I think the apparent paradox stems from the usage of “compressible” in the clause “random data is not compressible.” In that context, data is presumed to be a stream in which there are no priors, no observations are predictive, and compression is assumed to be lossless. The post hoc sort breaks those assumptions by creating a sequence we know to be monotone (therefore more predictive) at a cost of the bits we would need to reconstruct the original sequence (an information loss).
Interesting comments posted by readers on Google+
"...each observation being a (say) 64-byte number or string."
Are willingly asking it for big number like 64B (512bit)?
Interesting... let me try...
Input: List of deltas. (Previously random) N bits of data: structured by aligning it to the list of M-bit elements, sorting the list, and calculating deltas (See appendix for pseudo C code).
Clarifying rules: If it is fixed field list, then the maximum delta is so big that the length of it thus the list is same as original data.
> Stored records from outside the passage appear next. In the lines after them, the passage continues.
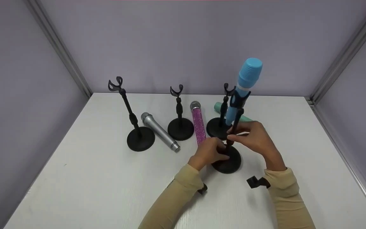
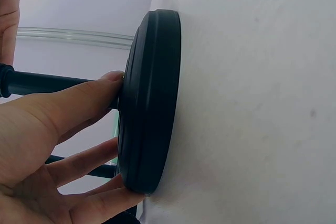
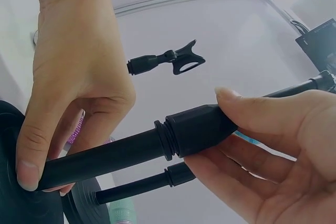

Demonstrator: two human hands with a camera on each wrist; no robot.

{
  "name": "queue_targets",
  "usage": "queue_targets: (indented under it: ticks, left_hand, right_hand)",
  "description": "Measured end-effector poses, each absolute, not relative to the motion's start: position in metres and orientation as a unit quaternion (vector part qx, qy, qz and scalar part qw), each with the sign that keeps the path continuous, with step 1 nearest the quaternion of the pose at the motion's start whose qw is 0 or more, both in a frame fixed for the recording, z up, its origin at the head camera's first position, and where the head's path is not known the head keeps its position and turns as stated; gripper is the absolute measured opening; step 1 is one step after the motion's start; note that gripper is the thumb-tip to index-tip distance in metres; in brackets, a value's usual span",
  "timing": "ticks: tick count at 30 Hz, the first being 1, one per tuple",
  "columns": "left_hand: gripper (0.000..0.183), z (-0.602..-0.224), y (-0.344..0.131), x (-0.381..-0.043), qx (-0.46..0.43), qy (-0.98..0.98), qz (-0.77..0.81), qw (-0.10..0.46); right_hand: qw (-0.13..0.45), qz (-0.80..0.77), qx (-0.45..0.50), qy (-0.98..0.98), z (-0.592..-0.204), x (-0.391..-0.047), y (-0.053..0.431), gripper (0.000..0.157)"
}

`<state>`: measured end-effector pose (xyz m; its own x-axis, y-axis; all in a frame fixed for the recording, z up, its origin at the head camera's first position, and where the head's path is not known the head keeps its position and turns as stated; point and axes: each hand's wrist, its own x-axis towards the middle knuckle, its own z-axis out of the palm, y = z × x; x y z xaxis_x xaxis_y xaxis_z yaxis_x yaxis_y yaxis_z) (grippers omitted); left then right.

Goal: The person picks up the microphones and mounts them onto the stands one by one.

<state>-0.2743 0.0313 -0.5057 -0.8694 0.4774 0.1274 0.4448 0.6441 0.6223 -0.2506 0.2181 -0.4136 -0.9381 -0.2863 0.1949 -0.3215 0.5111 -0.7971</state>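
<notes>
A black microphone stand (image 1: 232,163) rises from its round base on the white table, with a blue microphone (image 1: 249,73) held in its clip, head up. My left hand (image 1: 207,153) grips the bottom of the pole; in the left wrist view its thumb lies along the pole and other fingers touch the base (image 2: 149,103). Higher up, my right hand (image 1: 255,138) pinches the pole's collar (image 3: 197,129) between thumb and fingers. A pink glitter microphone (image 1: 198,122) lies just beyond my left hand.
Other black stands with bare clips stand behind: a left one (image 1: 140,140), a middle one (image 1: 180,129) and a right one (image 1: 216,127). A silver microphone (image 1: 160,132) lies between the left two. A green microphone (image 1: 218,107) lies behind the right stand. Grey panels (image 1: 183,47) enclose the table.
</notes>
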Motion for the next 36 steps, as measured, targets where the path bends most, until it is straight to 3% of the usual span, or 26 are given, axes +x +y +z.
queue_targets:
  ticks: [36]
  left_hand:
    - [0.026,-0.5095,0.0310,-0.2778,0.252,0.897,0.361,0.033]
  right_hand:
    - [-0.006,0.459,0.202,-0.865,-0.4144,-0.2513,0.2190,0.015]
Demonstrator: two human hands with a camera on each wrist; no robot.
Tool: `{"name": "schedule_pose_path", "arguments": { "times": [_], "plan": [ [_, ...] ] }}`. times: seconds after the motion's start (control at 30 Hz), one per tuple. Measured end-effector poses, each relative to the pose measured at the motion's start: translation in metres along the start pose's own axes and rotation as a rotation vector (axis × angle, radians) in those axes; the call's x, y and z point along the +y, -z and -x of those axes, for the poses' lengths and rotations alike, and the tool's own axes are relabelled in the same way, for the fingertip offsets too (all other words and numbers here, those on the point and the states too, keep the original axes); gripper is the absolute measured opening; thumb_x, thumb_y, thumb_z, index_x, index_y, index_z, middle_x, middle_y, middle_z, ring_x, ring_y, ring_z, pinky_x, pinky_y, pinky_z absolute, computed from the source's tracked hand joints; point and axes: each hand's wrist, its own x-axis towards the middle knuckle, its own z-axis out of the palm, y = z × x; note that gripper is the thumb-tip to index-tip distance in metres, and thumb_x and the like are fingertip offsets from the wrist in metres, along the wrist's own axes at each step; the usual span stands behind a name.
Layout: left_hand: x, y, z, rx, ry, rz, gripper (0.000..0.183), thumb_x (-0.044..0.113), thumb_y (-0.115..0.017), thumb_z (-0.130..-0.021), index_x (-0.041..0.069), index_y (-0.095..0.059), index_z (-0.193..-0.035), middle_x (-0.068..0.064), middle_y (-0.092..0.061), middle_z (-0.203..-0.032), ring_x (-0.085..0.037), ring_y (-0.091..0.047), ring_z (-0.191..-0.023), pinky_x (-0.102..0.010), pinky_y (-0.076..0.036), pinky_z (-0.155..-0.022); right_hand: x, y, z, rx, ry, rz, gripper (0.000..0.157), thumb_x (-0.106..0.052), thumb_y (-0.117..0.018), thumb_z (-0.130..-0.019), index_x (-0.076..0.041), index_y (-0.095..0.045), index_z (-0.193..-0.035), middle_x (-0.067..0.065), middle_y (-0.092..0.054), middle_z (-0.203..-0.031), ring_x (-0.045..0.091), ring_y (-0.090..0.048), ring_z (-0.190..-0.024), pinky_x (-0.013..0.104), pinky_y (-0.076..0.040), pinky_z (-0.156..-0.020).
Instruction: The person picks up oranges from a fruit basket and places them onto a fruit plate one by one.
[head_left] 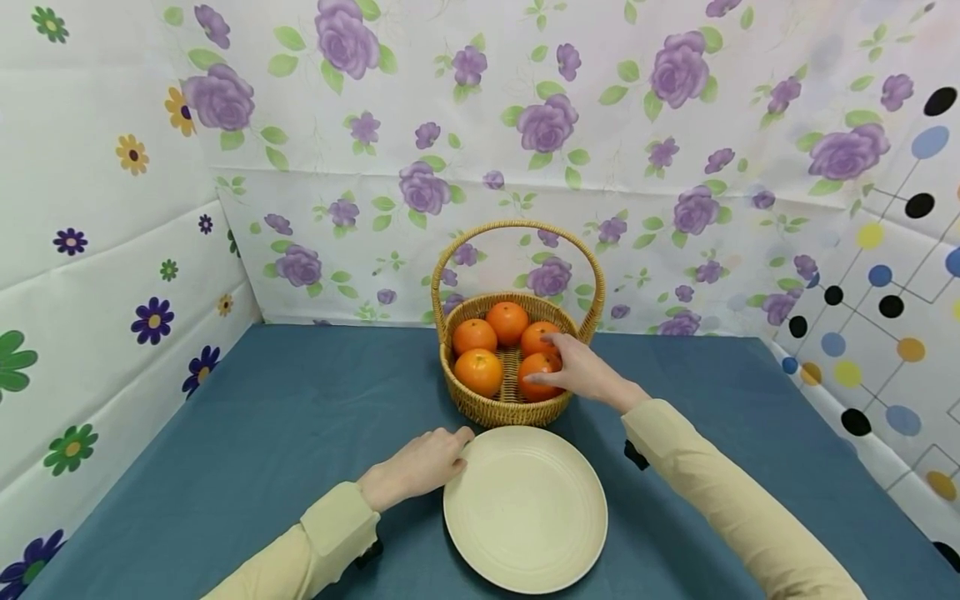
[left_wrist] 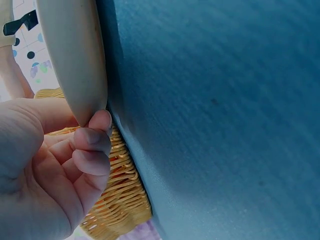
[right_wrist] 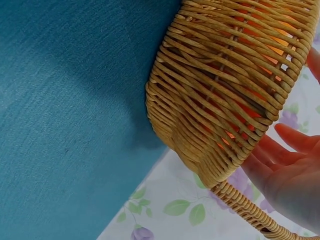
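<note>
A round cream plate (head_left: pixel 525 510) lies on the blue cloth in front of the wicker basket (head_left: pixel 510 412). My left hand (head_left: pixel 422 468) pinches the plate's left rim; in the left wrist view the thumb is above the edge and the fingertips (left_wrist: pixel 95 137) curl beneath it. Several oranges (head_left: pixel 478 372) sit inside the basket. Over the basket's right rim reaches my right hand (head_left: pixel 588 372), thumb and fingers spread apart around the front right orange (head_left: pixel 540 377). In the right wrist view, the basket wall hides the fingertips of that hand (right_wrist: pixel 295 172).
The basket's tall arched handle (head_left: pixel 517 225) rises above the fruit. A blue cloth (head_left: pixel 337 375) covers the table. Behind stands a floral curtain (head_left: pixel 465 133), with patterned sheets on both sides.
</note>
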Motion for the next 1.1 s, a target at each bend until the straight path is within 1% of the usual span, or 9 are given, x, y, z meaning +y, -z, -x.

If the list is separated, then the separator should have been mentioned, so i presume that it's not the case. Also finding unique separators would kill the CR (unless using Huffman to give it (the most frequent code) a shorter code later). So challenge is really about average delta, as mentioned, which refers to variable or well compressed list of deltas (compression methods are not mentioned in challenge).
Delta is useful for storing wave-signals. As this signal is from random number generator, it maybe good for analysis of its randomness.
Divide and conquer with few extremes:
* If the M = 0. File can be compressed to 0, all information is lost.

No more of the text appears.